I think that's the problem.
A student sits, staring off into space. "You're supposed to be writing!" she snaps at the girl.
"I'm thinking!" comes the indignant reply.
The teacher moves on to a boy slowly typing. "You should add a space between those lines." It is not a suggestion. "No. Not like that. Add a space there."
I've been invited to teach a class on how to make movies. I don't have much experience in the classroom, but Brittany and I do teach Sunday School. For me, the creative process takes time. I'm accustomed to a bit of chaos and movement. I don't mind 10-year-olds snickering and talking with each other. And if a child needs more time to figure something out, that doesn't bother me. I give them the space.

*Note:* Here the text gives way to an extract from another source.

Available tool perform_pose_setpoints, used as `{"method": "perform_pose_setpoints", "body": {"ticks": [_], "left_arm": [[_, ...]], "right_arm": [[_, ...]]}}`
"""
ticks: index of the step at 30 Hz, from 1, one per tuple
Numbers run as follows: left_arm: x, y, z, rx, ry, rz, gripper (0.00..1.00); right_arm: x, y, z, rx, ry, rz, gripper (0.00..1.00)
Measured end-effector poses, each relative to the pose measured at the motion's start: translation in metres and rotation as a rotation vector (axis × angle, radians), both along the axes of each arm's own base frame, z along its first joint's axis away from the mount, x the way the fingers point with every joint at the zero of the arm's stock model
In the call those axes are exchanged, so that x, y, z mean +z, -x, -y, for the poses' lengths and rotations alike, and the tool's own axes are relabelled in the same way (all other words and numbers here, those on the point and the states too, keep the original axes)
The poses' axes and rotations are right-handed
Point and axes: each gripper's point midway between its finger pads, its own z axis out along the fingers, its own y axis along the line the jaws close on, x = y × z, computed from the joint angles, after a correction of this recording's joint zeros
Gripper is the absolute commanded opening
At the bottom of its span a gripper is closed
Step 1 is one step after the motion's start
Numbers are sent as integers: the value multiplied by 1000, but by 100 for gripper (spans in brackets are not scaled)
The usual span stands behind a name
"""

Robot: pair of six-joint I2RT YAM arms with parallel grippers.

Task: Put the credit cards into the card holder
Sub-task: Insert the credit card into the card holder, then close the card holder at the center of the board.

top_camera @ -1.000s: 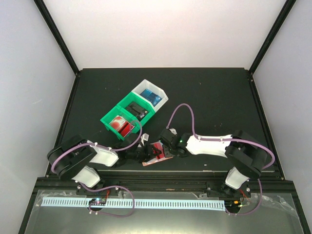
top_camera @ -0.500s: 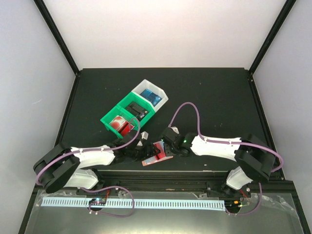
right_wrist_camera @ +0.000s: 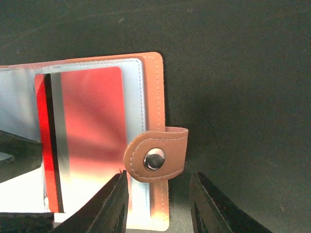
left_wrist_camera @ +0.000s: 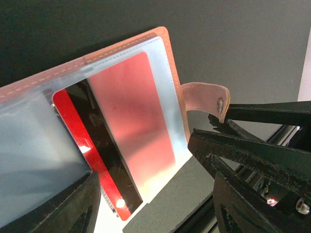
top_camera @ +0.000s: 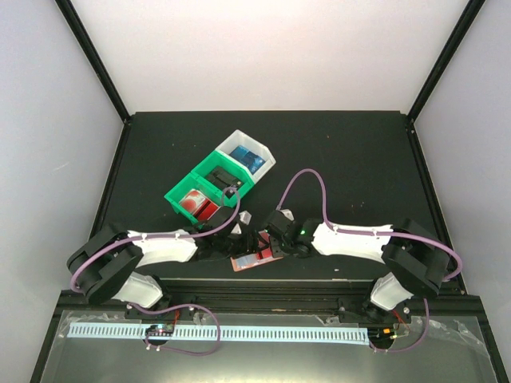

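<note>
The brown card holder (top_camera: pixel 254 259) lies open on the black table near the front edge, its clear sleeves facing up. One red credit card (left_wrist_camera: pixel 131 116) sits inside a sleeve. A second red card with a black stripe (left_wrist_camera: pixel 95 160) lies partly under that sleeve, its lower end sticking out. My left gripper (left_wrist_camera: pixel 155 206) hangs open over the holder's lower edge, pinching nothing. My right gripper (right_wrist_camera: pixel 160 204) is open too, its fingers standing on either side of the snap tab (right_wrist_camera: pixel 155 158) without touching it. Both grippers meet over the holder in the top view.
A green bin (top_camera: pixel 185 188) holding red cards and a white bin (top_camera: pixel 239 140) with a blue item stand just behind the left gripper. The table's front edge (top_camera: pixel 319 281) runs right below the holder. The right gripper's finger (left_wrist_camera: pixel 272 112) reaches in near the tab.
Both grippers have opened. The left arm has stretched out to the right, and the card holder now lies flatter on the table.
</note>
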Motion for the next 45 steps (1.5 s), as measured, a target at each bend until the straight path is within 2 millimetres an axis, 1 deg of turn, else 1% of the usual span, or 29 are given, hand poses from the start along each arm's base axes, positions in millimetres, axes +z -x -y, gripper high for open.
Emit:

For my educational compatriot, she acts in the opposite fashion. There is no time for thought. There is no space for socialization. There is no room for goofing off. "Remember," she threatens. "This is for a grade."
And suddenly, the other things that feel disrespectful and stifling are pushed aside. The curse of the classroom has descended. When all else has failed, grades are the final offense. The goals of the classroom are order and compliance: I told them to write a story; they should be writing.
I don't have a good term for this yet, but "classroom cynicism" is what I'm using for now. This teacher, who loves kids, believes her job is to hound and prod and cajole and put students in their place.
I stand off to the side, watching her try to wring success from her charges' heads. And, to me, it's painfully obvious that she's doing it wrong. Her years of teaching have taught her that kids must be controlled and directed. My years of homeschooling have instilled in me the opposite: Kids need to be freed and helped to fly.
Here's the thing: I think she'd agree with me. But all these years of trying to keep a classroom under control and pushing her students to "succeed" have created a bad habit in her. Managing the class has overshadowed imparting the love of learning. "Teaching" has been reduced to keeping kids on task.
And that is so unfortunate.
As homeschoolers, our curriculum is a tool, not a taskmaster. We have flexibility and freedom. And we are not hindered by the chains of classroom management. Instead, we can enjoy a life-time of learning. And as we homeschool our children, we can experience the way we wish we'd been taught if our teachers had fallen prey to the curse of classroom management.